少し上りながら街道を300m程進むと、関宿の東の入口で、伊勢別街
道への東の追分けがある。左手に木製の伊勢神宮一の鳥居が立ち、ここ
には何本もの道標や、常夜灯(享保十七年の銘入り)が残り、鳥居の横
手には一里塚跡の碑などが集められている。
鳥居は、元々は伊勢神宮内宮の宇治橋の南詰に建てられていたものだ。
20年に一度行なわれる式年遷宮祭では、鳥居も新調されるため、式が終
わるとこれまで建てられていた鳥居は解体され、それを移築しここに建
て替えると言う。
お伊勢参りの旅人は、関東からなら四日市宿を出て、日永の追分けか
ら伊勢路に入る。
関西からの参拝はここから伊勢に向かい、伊勢山田・外宮まで十五里の
参宮道(伊勢別街道)を歩く事になる。
また東海道を行き交う人々は、ここから神宮を遙拝した。
当時庶民の伊勢参りは特別の存在で、憧れ以外の何ものでも無かった。
因みに伊勢参宮道は関を出ると次の宿場・楠原へは一里(3.9㎞)で、
その先椋本までも一里、窪田まで二里(7.9㎞)、そこから一里十八丁
(5.9㎞)で津に到る。

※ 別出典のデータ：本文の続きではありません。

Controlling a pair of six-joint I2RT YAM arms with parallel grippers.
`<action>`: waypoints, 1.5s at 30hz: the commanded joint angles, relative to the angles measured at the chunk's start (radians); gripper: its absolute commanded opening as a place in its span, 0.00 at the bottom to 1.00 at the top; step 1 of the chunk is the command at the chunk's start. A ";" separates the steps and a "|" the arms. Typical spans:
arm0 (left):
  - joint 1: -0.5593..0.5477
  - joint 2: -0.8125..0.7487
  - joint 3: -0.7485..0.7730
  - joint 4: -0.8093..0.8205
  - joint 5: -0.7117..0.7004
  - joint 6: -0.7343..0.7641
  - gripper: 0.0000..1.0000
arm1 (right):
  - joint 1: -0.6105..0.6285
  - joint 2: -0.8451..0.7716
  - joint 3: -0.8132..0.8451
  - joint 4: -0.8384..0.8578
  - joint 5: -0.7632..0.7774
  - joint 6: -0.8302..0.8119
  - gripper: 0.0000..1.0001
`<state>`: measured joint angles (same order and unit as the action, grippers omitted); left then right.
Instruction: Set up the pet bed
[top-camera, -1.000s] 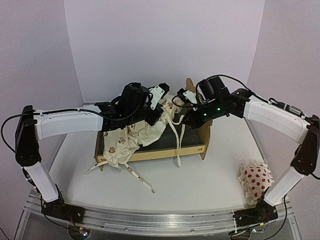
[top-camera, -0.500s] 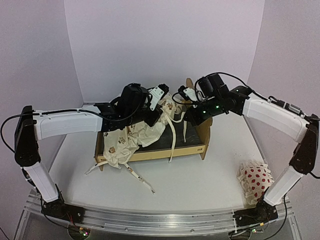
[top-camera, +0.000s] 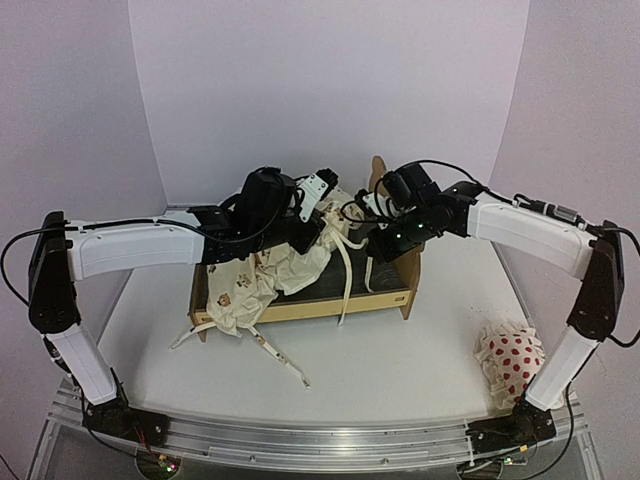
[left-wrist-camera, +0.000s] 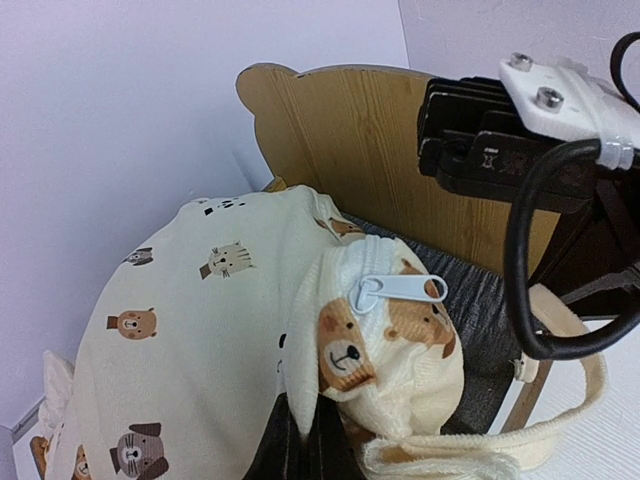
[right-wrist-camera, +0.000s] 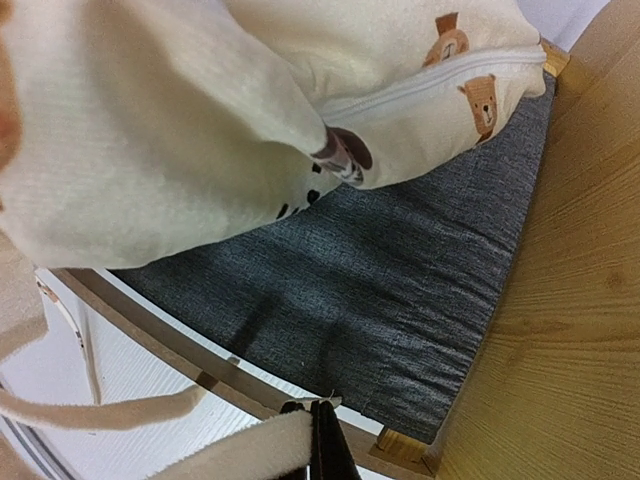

津からは二里(7.9㎞)で雲出、そこから二里で
ようやく松阪に到り、四里八丁(16.5㎞)の長丁場を経て小俣へ、更に
一里半(5.9㎞)でようやく門前町の山田に到着する。
昔の旅人なら三泊四日程度の行程である。
ここからは、坂下宿を経て、鈴鹿峠に到る街道沿いに造られた、関宿
の古い町並が、凡そ1.8㎞に渡って続いている。